I'm putting my money on that shadow theatre company from Hungary, if they can come up with something as impressive in the future shows. Most of the 'featured' acts this series have all still seemed a bit amateur.


----------



## Steff (May 12, 2013)

Helen did u not lke the young girl at the end her voice was tremendous


----------



## Northerner (May 12, 2013)

Steff said:


> Helen did u not lke the young girl at the end her voice was tremendous



I didn't rate her that highly to be honest - she was good, but not amazing, I thought.


----------



## FM001 (May 12, 2013)

HelenP said:


> Another boring week.  Other than the young impressionist guy who, I agree with the judges, was funny just as himself, there were no really memorable acts.
> 
> At this rate, it's gonna be dead easy to pick out the finalists!
> 
> xx




Really was bad this week, the impressionist was the only decent act of the night and even then he wasn't that good, The Voice on a head to head is far better entertainment.


----------



## Steff (May 18, 2013)

Ooooh penultimate auditions this week


----------



## Steff (May 18, 2013)

Wow Stevie pink was good


----------



## Northerner (May 18, 2013)

Those vocalists were brilliant!


----------



## Steff (May 18, 2013)

Yeah they were great..

This brockman guy is less so tho


----------



## Steff (May 18, 2013)

Goodness me this is ridiculous why all this back story grrrrr


----------



## Northerner (May 18, 2013)

Steff said:


> Goodness me this is ridiculous why all this back story grrrrr



Couldn't help having the original in the back of my mind all the time - she sang it well, but might have preferred a different song


----------



## FM001 (May 19, 2013)

Steff said:


> Wow Stevie pink was good




Not what we expected, interesting what he'll do next time.

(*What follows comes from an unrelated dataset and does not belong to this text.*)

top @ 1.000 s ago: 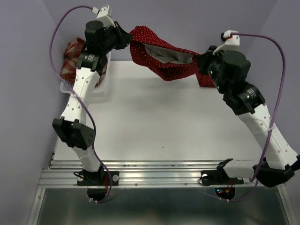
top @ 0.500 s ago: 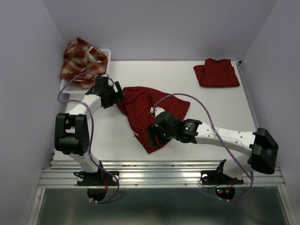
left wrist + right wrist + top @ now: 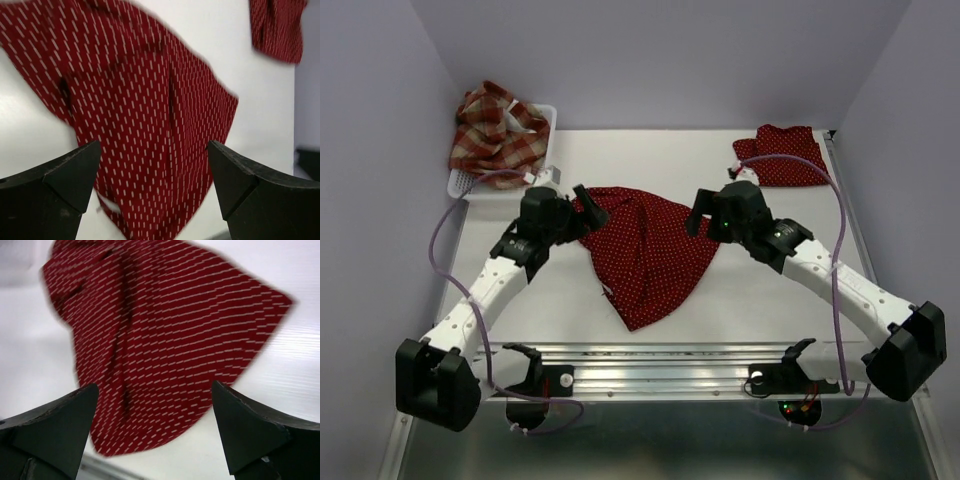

Alika was a bit disappointing and would have preferred it if she sang a different song, couldn't make my mind up if she had a good voice or not.  A pretty girl and a double for Holly Willoughby.


----------



## FM001 (May 19, 2013)

The vocal harmony group were very good, the girl that took the lead in singing jessie j's song had a terrific voice.


----------



## Northerner (May 19, 2013)

toby said:


> The vocal harmony group were very good, the girl that took the lead in singing jessie j's song had a terrific voice.



I liked the way they all stopped, with the audience thinking that was it, then they all came back in again perfectly on time - they were very professional, surely in the semi-finals, if not the finals


----------



## Northerner (May 19, 2013)

toby said:


> Alika was a bit disappointing and would have preferred it if she sang a different song, couldn't make my mind up if she had a good voice or not.  A pretty girl and a double for Holly Willoughby.



Actually watched her again and paid more attention this time to her back story and it really was appropriate to what she went to. Hearing it the second time also seemed to improve it a lot, so perhaps initially it was a bit jarring fr me, but then when I knew what to expect it was better!


----------



## FM001 (May 19, 2013)

Northerner said:


> I liked the way they all stopped, with the audience thinking that was it, then they all came back in again perfectly on time - they were very professional, surely in the semi-finals, if not the finals




Timing was impeccable, would be great to see them reach the finals.




Northerner said:


> Actually watched her again and paid more attention this time to her back story and it really was appropriate to what she went to. Hearing it the second time also seemed to improve it a lot, so perhaps initially it was a bit jarring fr me, but then when I knew what to expect it was better!




The poor lass had been through a lot in her life, not a great fan of the song that she sang so that doesn't help when making your mind up, just the same looking forward to seeing her again in the next rounds.


----------



## HelenP (May 20, 2013)

Steff said:


> Helen did u not lke the young girl at the end her voice was tremendous



Sorry Steff, I've only just come back into this thread and didn't see your post before.  I can't remember who the girl was now - hmm, racking my brains, was it the 'big' shy girl?  I thought her voice was okay, but not that special.  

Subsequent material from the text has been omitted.